I remember being so confused that Hasegawa would be written: 長谷川 (literally
"long valley river") that you would expect to be Nagatanigawa. Why shouldn't
Taniyama's name be Seyama to follow along? I wonder if his parents anticipated
his struggles and gave him names which suited his path.

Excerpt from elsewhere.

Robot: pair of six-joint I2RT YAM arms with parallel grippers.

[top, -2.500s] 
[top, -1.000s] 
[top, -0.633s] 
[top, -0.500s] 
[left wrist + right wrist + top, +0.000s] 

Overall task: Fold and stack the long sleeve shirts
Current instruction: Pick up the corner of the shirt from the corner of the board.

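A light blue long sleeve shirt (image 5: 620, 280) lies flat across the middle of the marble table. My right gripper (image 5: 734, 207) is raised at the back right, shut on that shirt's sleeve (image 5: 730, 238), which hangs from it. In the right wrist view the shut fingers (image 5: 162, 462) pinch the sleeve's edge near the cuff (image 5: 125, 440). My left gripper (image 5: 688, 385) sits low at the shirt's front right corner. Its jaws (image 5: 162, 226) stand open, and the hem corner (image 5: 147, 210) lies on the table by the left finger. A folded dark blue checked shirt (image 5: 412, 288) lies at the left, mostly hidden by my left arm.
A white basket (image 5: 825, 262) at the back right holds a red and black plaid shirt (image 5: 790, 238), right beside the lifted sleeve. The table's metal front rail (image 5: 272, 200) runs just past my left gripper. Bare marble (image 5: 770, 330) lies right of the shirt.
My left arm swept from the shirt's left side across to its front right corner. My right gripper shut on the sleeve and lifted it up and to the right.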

These things about Japanese make it seem less prescriptive than it appears at
first glance, and more beautiful.

But, what a sad end to a brilliant thinker.

------
ColinWright
For those who don't recognise the name, Gorō Shimura was a Japanese
mathematician. He is the "Shimura" in the Taniyama–Shimura conjecture, which
was what ultimately led to Wiles' proof of Fermat's Last Theorem.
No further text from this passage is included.